An important difference between traditional broadcast television and an internet stream is the ability synchronize data events online. This could be everything from game statistics, to companion information, and external links that relate to the current live content.



  • The events need to be in sync with the live event
  • It needs to remain in sync, no matter what the buffer and network conditions are
  • It needs to be CDN and firewall compatible



There are 3 ways to achieve this with Adobe Media Server.

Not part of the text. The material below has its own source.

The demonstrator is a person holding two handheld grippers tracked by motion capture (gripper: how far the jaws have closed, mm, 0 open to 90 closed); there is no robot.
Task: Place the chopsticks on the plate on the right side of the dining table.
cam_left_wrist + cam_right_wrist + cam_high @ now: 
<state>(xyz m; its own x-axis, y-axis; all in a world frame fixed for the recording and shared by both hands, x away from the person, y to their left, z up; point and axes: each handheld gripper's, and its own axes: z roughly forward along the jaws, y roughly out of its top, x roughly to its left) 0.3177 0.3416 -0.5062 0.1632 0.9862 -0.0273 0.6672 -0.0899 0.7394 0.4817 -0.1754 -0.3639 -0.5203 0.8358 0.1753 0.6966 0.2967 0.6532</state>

AMF cuepoints are injected messages and part of the FLV container, which is in the core of the RTMP and HDS protocols. A cuepoint is fully configurable in terms of name and value, can be injected via an encoder or Adobe Media Server, and received via NetStream or OSMF on the client. To learn more about this approach, read my 2008 Devnet article.

onFI Cuepoints

onFI are name standardized cuepoints, and contain the absolute timecode injected by the encoder in configurable intervals. As example, you can send an onFI event every 10 frames, or every 30 frames – with the proper AS logic, it’s easy to interpolate between those cuepoints. Here is an example how to receive onFI messages with OSMF.

Absolute timecode

Adobe Media Server also allows to use absolute time code within the actual streams. This is mostly used to synchronize streams, or to better support DVR recording, but it’s also possible to get access to absolute timecode on the client-side via HDS. It’s not a standard OSMF interface, but possible to extract with some additional work.

Overall the onFI cuepoint approach is the most popular, since it’s very easy to use, and supported by the popular encoders.